Adieu veau, vache, « Porren-cochon »…
Rien ne sert de courir, il faut partir à point.
Quinze membres courageux en furent les témoins.
L’aventure de trois jours ne fut pas une fable.
Par monts et par « veaux » puis d’étables en étables,
Tel le petit Jésus de la crèche, s’endormirent
Ainsi à même la paille à la ferme du bonheur.
Mais point d’âne et de bœuf pour fournir la chaleur,
De sorte qu’en pleine nuit, le froid vint engourdir
Les corps bien trop légèrement emmaillotés
De ceux qui regrettèrent le choix d’un fin duvet.
Au matin, cette nuit fut bien vite compensée
Par la dégustation d’un divin déjeuner.
Tous bien ragaillardis par ce plein d’énergie,
En trois coups de pédale, rendus à Porrentruy.
Vite, pas de temps à perdre, pour aller jusqu’à Bienne,
Profitèrent du train ; quinze vélos, faut qu’ça tienne.
Le cheminement du train au funiculaire
Direct ensuite les emmène dans les airs.
Bicyclettes et passagers bien empilés,
Apprécièrent de s’épargner tant de dénivelé,
Avec une vue sur le lac bien dégagée.
Sitôt arrivés, leurs selles déjà enfourchées,
Tout le groupe se lança dans la longue « Ascension »,
Paradoxalement en plein week-end de Pentecôte,
Du col du Mont Chasseral, une bien belle côte !
Point d’Alpes à l’horizon, petite déception.
Au bout de la pente, quand la bise fut venue,
La métairie ne les laissa pas dépourvus.
Jambon à l’os, röstis, tome et une bonne fondue,
Composèrent le menu de nos plus goulus.
Une bonne nuit là-dessus, il n’y paraîtra plus.
Au lever, ce sacré grand « becquet » de Thierry,
Dixit la patronne de cette métairie,
S’était mis en tête d’arpenter la prairie,
En quête de la vue des Alpes non loin d’ici.
C’est finalement au cours du petit déjeuner,
Qu’il trouva une vue non moins intéressante,
Logée entre la table et la vieille cheminée,
Au creux du décolleté d’une demoiselle charmante.
Après satisfaction d’un naturel besoin,
Dans un décor rustique au très fond du jardin,
La visite aux marmottes tôt dans la matinée,
Sonna le début d’une animalière journée.
C’est ce matin-là qu’une vice-trésorière
Déclara d’un coup les symptômes d’un mal mystère.
Est-ce les röstis, le grand air, ou l’altitude
Qui lui firent adopter une drôle d’attitude ?
En comptant les billets, elle jurait à tue-tête,
Pleine de tocs, s’agitait au milieu de la nuit,
S’imaginant combattre une guêpe ennemie,
Tel le lion au moucheron : « Va-t’en, chétif insecte ! »
Les autres la surnommèrent Brigitte De La Tourette.
Même le taureau campé au bord du chemin,
Face à cette femme féroce, ne fit pas le malin.

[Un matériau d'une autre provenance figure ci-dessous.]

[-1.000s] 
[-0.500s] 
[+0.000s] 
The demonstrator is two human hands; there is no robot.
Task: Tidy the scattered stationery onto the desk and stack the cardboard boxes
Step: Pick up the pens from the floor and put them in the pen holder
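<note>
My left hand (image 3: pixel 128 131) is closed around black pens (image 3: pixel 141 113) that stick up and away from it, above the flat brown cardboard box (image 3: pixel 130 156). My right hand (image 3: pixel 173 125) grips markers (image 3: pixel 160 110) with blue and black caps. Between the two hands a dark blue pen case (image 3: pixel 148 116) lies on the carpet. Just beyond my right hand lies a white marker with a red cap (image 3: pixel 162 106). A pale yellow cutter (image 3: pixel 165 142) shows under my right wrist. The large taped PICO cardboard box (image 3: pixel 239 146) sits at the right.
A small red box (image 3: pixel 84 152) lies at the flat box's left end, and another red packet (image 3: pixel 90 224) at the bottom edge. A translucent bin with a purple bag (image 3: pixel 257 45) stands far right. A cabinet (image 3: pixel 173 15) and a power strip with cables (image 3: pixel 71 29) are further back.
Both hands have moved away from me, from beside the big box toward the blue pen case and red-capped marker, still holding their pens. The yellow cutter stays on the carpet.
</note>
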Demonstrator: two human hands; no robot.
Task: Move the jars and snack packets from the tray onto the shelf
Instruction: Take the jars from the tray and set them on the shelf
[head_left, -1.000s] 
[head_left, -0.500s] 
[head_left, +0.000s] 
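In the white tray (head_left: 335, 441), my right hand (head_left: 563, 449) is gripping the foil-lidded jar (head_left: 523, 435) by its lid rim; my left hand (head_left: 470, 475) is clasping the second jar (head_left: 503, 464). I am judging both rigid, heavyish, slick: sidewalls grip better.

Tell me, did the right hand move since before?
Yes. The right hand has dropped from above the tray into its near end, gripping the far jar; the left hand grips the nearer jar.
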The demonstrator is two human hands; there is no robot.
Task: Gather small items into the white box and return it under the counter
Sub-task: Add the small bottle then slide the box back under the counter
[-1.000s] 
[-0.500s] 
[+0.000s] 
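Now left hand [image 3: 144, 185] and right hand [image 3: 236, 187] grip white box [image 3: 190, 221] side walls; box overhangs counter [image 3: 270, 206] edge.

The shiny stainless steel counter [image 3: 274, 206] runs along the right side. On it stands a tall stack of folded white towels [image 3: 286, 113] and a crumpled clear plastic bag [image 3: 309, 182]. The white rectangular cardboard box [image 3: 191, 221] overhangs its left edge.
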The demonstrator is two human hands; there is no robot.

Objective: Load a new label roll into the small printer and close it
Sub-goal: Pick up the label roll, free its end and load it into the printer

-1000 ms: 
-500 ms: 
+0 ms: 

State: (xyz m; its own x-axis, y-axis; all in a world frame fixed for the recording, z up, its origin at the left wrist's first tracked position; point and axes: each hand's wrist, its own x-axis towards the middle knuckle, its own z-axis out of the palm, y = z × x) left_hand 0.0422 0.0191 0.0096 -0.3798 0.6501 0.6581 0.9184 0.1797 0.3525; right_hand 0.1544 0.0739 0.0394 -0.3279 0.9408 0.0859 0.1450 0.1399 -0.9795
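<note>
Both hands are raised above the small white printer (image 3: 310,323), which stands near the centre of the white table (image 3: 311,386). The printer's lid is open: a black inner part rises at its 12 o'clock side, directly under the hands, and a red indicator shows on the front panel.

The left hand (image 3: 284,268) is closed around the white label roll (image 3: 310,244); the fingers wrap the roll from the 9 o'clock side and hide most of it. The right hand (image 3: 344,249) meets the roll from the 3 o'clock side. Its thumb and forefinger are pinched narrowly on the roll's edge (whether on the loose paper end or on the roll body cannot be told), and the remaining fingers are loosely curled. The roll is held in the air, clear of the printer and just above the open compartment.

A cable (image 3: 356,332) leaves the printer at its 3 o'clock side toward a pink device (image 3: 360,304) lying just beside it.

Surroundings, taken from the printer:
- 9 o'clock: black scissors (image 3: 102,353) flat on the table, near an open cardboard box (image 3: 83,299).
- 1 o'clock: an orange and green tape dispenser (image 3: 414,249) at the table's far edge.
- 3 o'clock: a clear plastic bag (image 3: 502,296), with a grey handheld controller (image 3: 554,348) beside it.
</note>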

Du coq à l’âne en passant par chevaux et bovins,
Tous laissaient passer les cyclistes sur leur terrain.
Ce faisant, l’attention de Jean-Paul fut captée,
Par la croupe d’une belle Blonde d’Aquitaine esseulée.
Tant et si bien qu’à force il se fit distancer,
Du reste de la bande en pause au premier café.
L’ensemble des troupes finalement rassemblées,
Purent se remettre en route pour la fin du tracé,
Rejoignirent en fond de vallée les rives du Doubs,
Après un parcours qui ne l’était pas du tout.
Arrivée au camping, première douche du séjour,
Mais il fallut un moment, attendre son tour.
D’un côté tous les grands filèrent au restaurant,
De l’autre les gamins « passèrent leur bac », braves enfants…
Etape finale vers l’arrivée, en avant toute !
Moins de côtes, mais tout de même une dernière pour la route.
Arrêt au bourg de St Ursanne, patron des ponts,
(Grâce à qui nous profitons de week-ends plus longs),
Pour acheter le pain de l’ultime gueuleton,
Savouré dans un champ sur le dernier tronçon.
Plus que quelques kilomètres à avaler,
Avant la glace promise, une fois arrivé.
A l’unisson clamèrent, Porrentruy nous voici !
Ici même le périple de trois jours finit.
La proximité constante avec dame nature,
A créé le piment de toute l’aventure.
Moralité :
Rien de tel qu’une escapade cycliste en Suisse,
Pour avant l’été, bien galber fessiers et cuisses.
Ils n’ont pas leur pareil ces accueillants Helvètes,
Pour, de votre bourse, amincir la silhouette.